- [Description of the task]
Reproduce the entries below exactly, but only from the line containing "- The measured" to the line containing "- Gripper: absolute", inclusive.

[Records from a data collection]
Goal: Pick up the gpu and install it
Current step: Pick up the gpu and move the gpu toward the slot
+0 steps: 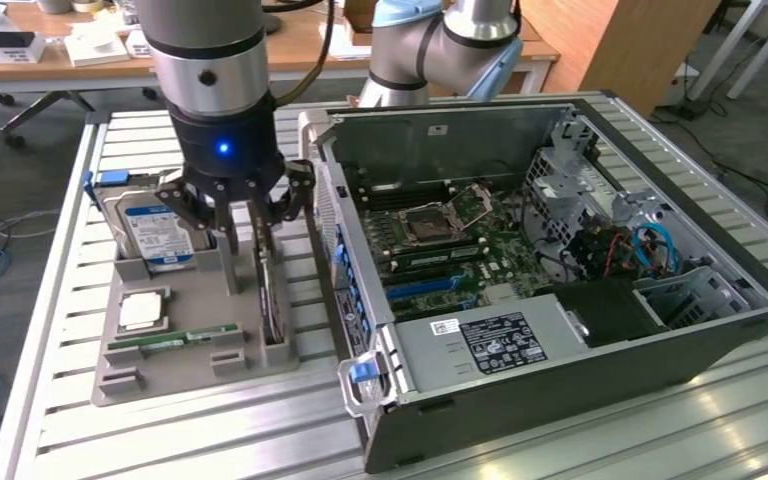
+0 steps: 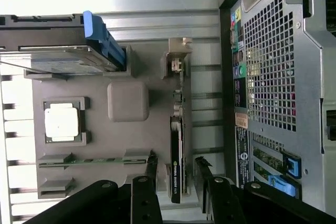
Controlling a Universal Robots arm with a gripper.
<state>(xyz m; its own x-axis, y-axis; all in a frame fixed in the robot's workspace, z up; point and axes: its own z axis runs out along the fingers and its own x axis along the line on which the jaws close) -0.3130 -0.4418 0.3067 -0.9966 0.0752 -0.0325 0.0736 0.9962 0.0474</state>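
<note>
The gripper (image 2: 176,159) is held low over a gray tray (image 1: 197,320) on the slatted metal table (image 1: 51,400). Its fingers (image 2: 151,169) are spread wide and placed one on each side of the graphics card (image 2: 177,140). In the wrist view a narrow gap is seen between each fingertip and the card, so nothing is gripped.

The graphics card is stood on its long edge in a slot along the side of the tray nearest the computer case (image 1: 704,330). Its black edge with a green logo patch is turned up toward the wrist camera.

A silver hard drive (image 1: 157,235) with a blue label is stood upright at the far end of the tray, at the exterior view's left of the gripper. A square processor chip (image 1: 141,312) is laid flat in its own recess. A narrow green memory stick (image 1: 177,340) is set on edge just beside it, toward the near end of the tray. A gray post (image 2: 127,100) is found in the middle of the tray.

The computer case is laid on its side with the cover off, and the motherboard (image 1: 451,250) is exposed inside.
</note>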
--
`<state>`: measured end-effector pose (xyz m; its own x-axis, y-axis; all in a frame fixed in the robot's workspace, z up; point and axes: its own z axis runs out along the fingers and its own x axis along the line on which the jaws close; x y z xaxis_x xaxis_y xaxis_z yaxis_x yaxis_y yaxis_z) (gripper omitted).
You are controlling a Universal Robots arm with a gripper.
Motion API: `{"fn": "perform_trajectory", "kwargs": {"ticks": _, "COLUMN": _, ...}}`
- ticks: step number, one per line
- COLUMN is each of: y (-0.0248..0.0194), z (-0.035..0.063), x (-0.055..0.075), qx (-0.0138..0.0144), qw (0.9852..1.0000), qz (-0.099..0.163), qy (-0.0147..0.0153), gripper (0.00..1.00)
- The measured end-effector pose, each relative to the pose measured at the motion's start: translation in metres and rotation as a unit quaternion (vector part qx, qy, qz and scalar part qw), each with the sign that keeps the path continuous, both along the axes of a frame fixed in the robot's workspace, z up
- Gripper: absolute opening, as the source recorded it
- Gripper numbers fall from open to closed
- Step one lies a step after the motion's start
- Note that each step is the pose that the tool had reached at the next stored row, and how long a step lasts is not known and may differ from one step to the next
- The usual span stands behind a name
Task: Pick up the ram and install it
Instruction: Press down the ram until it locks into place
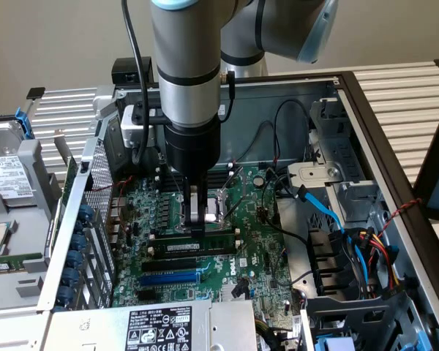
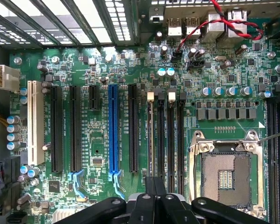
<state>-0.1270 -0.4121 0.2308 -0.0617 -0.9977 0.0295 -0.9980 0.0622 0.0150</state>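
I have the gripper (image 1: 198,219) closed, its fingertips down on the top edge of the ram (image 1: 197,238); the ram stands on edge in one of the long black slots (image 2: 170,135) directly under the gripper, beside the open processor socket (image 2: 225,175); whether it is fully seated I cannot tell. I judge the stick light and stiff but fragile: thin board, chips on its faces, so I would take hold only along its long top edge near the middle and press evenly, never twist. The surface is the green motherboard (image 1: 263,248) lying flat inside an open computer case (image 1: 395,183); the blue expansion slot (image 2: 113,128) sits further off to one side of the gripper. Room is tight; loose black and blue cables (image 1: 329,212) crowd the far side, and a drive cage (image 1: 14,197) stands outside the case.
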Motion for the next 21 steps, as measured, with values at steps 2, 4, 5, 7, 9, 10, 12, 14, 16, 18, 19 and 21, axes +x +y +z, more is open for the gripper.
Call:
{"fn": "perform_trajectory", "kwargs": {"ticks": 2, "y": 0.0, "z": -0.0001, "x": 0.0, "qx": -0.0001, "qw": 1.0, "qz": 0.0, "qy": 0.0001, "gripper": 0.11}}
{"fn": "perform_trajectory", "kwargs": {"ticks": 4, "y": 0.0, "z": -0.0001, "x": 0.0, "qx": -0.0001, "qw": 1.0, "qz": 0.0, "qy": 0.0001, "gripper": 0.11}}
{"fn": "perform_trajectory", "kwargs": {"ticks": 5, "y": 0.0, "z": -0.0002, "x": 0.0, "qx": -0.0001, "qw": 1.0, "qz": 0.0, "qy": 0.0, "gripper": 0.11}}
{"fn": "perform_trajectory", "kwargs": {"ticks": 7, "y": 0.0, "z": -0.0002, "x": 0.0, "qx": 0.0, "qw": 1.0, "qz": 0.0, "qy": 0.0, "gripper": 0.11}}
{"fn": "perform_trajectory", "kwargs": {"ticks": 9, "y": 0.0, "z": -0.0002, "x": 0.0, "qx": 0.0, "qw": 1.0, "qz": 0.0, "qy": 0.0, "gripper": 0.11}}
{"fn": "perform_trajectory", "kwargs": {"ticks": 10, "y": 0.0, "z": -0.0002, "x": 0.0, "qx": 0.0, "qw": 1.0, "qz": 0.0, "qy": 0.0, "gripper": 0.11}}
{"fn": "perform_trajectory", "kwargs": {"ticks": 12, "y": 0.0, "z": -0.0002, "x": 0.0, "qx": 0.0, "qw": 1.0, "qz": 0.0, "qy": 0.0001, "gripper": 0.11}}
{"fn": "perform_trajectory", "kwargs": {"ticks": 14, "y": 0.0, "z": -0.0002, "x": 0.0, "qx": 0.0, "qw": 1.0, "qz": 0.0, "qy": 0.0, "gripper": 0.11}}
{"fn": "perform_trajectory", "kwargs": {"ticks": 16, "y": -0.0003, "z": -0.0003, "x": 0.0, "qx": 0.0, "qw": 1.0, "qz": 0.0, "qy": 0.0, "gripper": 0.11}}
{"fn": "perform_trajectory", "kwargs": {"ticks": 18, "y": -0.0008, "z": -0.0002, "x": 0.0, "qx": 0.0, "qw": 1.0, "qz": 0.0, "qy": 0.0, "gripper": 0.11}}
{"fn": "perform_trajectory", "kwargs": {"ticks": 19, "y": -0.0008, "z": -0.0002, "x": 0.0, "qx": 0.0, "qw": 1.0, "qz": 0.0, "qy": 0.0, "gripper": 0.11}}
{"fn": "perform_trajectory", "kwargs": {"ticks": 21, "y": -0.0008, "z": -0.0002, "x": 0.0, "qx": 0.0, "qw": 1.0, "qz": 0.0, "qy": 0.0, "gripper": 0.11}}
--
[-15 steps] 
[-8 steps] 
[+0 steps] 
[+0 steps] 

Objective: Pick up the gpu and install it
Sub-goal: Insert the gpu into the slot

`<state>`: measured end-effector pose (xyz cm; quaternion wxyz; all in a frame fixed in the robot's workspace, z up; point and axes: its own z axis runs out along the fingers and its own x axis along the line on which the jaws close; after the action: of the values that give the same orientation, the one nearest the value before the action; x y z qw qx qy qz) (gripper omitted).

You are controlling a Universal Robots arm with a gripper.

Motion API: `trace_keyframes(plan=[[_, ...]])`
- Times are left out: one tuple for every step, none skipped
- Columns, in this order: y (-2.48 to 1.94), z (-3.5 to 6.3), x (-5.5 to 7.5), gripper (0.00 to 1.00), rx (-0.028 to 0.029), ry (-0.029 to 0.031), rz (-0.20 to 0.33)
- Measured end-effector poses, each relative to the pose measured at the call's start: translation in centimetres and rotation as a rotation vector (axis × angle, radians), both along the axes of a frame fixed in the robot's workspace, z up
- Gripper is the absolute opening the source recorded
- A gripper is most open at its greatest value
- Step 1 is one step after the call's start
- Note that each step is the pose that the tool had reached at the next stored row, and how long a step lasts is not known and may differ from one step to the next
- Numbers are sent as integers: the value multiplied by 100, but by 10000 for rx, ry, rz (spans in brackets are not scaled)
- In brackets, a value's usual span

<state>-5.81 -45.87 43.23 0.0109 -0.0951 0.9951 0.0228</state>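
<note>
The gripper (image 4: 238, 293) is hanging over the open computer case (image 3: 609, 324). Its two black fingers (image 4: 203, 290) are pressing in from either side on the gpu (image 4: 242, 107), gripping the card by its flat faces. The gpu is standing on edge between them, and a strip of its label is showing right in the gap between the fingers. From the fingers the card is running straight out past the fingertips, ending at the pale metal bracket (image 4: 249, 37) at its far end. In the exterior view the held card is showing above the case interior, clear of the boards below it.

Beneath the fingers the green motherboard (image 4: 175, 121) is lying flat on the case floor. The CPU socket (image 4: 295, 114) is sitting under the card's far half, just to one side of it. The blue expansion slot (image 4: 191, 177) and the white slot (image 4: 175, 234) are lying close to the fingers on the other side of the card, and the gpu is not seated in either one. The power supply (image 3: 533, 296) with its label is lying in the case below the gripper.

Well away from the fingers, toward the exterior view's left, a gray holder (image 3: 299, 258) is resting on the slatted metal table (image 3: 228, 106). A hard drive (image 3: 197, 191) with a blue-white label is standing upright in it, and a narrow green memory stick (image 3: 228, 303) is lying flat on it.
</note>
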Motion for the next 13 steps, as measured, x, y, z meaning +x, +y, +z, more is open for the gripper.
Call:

- [Reply]
- The measured end-effector pose, each relative to the pose measured at the motion's start: translation in metres and rotation as a unit quaternion (vector part qx, qy, qz and scalar part qw), each with the sign that keeps the path continuous, both along the axes of a frame fixed in the robot's workspace, z up
- Gripper: absolute opening, as the source recorded it

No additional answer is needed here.